Examples / ROBUST.RPF |
ROBUST.RPF is an example of robust estimation of a linear model. It is adapted from Greene(2012), Example 7.9.
This first estimates a regression (a production function of log output on log capital and log labor input) by least squares, computes the standardized (more precisely the internally studentized—PRJ with the XVX option is used for adjusting the variance of in-sample fitted values) residuals and reruns the regression dropping from the sample any data point where the standardized residual is greater than 2.5 in absolute value (which ends up removing two observations).
linreg logy / resids
# constant logk logl
prj(xvx=px)
set stdresids = resids/sqrt(%seesq*(1-px))
*
linreg(smpl=abs(stdresids)<=2.5) logy
# constant logk logl
The second estimator is to use RREG to do Least Absolute Deviations (LAD), which is the default for RREG.
rreg logy
# constant logk logl
which here gives results quite similar to the outlier-adjusted LINREG, though with somewhat higher standard errors.
Some alternative robust estimators can be generated which have behavior in the tails similar to LAD, but near zero are more like least squares. For instance, the following objective function:
\begin{equation} \sum\limits_t {\frac{{u_t^2 }}{{(c^2 + u_t^2 )^{1/2} }}} \end{equation}
will look like the absolute value in the tails, when \(u\) is much larger than the constant \(c\), but will look like the square when \(c\) is larger than \(u\) and thus the constant dominates the denominator. By keeping the minimand differentiable, this can be estimated more simply: either by iterated weighted least squares (IWLS) or by a standard nonlinear estimation routine.

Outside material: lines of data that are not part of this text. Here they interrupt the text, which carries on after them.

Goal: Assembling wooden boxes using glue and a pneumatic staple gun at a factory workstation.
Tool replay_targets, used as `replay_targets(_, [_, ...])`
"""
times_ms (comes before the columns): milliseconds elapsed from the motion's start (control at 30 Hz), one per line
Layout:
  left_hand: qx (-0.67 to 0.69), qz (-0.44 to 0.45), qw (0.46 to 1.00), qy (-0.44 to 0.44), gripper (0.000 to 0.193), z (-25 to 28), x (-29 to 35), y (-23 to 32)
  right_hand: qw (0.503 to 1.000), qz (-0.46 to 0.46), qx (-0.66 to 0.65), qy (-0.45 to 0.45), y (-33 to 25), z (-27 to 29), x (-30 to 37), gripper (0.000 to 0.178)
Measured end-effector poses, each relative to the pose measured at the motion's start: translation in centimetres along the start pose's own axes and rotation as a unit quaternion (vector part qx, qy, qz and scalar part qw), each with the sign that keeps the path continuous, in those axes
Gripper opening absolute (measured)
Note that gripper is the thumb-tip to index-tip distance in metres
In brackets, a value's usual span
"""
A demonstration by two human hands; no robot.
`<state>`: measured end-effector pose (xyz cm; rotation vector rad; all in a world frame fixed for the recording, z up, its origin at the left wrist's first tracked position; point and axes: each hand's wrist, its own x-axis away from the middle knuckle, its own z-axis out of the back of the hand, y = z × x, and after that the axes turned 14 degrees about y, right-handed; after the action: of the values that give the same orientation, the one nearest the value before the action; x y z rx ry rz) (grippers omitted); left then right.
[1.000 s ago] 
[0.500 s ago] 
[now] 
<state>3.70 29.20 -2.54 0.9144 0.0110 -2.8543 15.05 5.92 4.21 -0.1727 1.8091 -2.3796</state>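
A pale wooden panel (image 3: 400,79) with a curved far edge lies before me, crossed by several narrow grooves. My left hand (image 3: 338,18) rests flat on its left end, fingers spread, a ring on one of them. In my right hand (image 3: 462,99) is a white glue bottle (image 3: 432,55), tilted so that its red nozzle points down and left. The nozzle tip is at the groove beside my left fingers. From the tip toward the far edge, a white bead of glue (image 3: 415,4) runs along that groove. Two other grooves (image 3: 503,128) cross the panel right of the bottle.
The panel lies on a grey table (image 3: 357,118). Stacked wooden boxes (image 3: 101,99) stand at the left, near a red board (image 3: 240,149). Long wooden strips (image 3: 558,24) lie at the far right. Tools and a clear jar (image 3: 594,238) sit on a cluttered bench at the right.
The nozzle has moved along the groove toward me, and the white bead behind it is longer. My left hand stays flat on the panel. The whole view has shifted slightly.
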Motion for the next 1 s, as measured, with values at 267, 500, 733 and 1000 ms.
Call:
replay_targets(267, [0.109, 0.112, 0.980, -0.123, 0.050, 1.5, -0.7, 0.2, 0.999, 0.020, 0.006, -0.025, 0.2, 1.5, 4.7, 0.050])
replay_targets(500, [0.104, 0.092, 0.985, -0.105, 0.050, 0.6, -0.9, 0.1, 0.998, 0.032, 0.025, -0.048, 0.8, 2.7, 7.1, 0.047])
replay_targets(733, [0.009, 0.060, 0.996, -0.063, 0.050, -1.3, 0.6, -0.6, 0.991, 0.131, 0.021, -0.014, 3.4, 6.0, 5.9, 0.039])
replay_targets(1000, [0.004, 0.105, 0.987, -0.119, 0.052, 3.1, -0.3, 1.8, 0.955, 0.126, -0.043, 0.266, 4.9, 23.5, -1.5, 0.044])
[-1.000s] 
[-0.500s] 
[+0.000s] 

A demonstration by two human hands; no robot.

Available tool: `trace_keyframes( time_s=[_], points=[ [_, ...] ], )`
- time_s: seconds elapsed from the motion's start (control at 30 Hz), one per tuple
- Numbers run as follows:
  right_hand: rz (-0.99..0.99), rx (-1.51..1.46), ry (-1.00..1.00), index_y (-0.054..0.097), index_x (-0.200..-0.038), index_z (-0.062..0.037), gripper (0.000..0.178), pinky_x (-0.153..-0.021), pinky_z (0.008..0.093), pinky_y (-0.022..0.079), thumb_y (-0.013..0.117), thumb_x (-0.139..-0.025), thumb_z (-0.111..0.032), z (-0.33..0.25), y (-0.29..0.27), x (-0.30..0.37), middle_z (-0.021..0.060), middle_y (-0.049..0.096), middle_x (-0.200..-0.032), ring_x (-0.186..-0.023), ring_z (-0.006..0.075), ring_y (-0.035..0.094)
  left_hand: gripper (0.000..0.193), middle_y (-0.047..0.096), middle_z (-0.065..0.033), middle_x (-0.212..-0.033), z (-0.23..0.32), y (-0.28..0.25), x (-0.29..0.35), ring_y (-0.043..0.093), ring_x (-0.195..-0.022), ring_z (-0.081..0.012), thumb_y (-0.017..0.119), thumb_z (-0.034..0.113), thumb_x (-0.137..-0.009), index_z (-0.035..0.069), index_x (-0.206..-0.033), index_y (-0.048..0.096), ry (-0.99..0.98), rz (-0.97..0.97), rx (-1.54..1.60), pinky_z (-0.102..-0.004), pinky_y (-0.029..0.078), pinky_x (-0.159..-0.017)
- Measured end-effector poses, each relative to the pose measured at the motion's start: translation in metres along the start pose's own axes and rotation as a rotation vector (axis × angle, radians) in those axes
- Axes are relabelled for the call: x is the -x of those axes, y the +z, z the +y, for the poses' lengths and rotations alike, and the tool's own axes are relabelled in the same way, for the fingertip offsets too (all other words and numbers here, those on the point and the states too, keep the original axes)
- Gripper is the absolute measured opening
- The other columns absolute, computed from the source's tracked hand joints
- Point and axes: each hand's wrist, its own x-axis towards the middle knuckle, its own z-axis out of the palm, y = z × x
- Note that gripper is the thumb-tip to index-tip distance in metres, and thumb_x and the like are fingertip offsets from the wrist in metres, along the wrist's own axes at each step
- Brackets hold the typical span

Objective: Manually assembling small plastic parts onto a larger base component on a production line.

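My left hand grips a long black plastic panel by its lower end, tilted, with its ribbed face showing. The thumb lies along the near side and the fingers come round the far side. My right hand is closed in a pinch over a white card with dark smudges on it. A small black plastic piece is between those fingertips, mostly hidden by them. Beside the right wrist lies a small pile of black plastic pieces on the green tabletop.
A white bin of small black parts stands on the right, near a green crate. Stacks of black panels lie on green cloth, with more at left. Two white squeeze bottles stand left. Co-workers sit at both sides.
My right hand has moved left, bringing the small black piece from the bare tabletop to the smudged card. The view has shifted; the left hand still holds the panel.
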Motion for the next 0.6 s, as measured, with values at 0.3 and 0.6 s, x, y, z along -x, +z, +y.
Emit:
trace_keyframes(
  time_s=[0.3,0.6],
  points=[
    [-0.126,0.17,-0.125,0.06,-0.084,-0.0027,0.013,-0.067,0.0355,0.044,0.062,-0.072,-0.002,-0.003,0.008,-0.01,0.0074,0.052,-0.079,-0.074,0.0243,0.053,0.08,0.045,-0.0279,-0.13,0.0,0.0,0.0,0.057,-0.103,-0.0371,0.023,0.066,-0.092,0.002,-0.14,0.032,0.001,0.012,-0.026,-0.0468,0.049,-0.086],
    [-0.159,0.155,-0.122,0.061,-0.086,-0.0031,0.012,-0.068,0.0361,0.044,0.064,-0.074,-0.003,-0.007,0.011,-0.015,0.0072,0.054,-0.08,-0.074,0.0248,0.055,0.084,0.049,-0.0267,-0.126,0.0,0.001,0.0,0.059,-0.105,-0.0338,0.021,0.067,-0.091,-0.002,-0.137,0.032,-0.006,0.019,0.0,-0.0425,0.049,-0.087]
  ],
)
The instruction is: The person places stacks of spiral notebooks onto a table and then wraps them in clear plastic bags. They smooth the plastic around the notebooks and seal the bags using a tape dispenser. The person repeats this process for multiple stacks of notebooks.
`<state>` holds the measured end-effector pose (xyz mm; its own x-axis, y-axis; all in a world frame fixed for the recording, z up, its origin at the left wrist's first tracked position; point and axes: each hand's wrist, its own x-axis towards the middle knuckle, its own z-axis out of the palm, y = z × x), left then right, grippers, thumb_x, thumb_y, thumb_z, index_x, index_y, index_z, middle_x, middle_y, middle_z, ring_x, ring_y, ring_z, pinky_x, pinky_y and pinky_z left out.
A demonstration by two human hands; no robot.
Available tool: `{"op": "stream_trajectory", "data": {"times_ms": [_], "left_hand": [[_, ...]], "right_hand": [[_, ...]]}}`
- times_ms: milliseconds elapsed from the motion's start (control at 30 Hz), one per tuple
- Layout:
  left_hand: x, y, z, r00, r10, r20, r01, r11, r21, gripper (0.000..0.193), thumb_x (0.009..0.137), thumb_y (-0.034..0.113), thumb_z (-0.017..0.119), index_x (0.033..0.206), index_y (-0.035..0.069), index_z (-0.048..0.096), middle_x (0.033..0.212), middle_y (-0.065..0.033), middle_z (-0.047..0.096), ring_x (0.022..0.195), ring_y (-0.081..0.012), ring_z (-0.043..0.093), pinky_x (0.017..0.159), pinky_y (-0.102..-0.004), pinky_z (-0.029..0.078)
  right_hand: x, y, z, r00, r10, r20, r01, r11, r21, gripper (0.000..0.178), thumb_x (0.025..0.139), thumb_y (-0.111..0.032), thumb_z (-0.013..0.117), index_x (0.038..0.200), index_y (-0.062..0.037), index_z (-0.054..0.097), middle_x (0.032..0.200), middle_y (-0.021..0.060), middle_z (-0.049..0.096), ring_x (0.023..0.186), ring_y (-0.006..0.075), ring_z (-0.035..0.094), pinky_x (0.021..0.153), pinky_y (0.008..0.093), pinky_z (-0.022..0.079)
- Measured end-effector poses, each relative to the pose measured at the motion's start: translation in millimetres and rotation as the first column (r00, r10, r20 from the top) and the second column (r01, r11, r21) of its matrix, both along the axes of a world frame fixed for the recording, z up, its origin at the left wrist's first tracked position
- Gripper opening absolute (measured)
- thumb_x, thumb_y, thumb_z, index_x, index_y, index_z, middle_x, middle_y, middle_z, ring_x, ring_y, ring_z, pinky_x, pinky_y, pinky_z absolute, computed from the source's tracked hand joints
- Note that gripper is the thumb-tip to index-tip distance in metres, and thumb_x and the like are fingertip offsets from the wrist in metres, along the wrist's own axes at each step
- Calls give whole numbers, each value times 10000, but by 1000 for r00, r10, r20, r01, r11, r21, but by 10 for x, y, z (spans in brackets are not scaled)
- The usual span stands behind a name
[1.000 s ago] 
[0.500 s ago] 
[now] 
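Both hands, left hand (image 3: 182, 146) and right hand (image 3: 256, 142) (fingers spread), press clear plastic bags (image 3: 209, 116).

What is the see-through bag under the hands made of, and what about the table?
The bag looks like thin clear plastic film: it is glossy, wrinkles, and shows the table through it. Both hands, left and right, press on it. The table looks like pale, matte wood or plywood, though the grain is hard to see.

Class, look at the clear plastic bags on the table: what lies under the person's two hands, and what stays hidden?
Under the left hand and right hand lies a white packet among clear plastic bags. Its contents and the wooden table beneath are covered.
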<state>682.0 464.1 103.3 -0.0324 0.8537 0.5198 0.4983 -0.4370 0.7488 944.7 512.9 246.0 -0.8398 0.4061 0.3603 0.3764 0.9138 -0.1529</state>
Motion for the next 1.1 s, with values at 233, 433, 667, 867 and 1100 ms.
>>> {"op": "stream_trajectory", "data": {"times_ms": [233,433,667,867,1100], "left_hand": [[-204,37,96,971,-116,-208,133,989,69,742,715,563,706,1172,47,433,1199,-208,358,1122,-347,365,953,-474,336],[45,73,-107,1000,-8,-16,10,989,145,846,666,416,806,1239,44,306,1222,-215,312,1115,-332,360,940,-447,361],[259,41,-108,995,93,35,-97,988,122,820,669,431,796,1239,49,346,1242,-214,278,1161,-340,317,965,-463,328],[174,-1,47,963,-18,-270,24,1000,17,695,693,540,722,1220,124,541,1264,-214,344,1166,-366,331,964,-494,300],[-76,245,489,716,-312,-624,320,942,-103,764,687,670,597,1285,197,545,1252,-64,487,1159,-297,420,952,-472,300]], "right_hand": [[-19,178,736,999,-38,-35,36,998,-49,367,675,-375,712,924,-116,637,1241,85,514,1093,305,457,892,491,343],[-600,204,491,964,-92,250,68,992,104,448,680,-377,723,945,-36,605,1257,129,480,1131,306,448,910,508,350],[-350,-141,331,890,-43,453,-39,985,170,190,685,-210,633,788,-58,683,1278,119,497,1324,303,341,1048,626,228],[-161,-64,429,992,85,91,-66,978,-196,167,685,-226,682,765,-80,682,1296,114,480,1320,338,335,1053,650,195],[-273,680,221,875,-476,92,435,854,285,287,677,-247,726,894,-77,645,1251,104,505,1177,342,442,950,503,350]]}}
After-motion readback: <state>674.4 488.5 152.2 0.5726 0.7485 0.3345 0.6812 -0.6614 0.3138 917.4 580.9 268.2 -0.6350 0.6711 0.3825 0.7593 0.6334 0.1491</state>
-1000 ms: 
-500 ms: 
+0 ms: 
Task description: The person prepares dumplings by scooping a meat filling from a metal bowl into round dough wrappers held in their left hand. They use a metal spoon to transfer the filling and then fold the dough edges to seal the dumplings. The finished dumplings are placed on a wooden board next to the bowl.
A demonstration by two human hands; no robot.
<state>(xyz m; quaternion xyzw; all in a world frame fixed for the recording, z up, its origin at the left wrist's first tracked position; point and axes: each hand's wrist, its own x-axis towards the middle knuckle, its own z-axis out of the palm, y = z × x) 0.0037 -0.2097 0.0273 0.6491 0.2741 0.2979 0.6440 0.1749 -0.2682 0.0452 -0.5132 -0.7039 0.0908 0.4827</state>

IWLS starts with the least squares estimator, then computes the denominator given the least squares residuals. This is used as the SPREAD option in a LINREG. Because LINREG with SPREAD produces unweighted residuals (that is, uses the original data and regressors, not weighted ones), the spread series can be recomputed with the adjusted estimates, and this can be repeated until convergence (measured with the %TESTDIFF function applied to the new estimates compared with the previous ones). To simplify the programming, the least squares estimates are actually done using a SPREAD series which is constant at 1.0.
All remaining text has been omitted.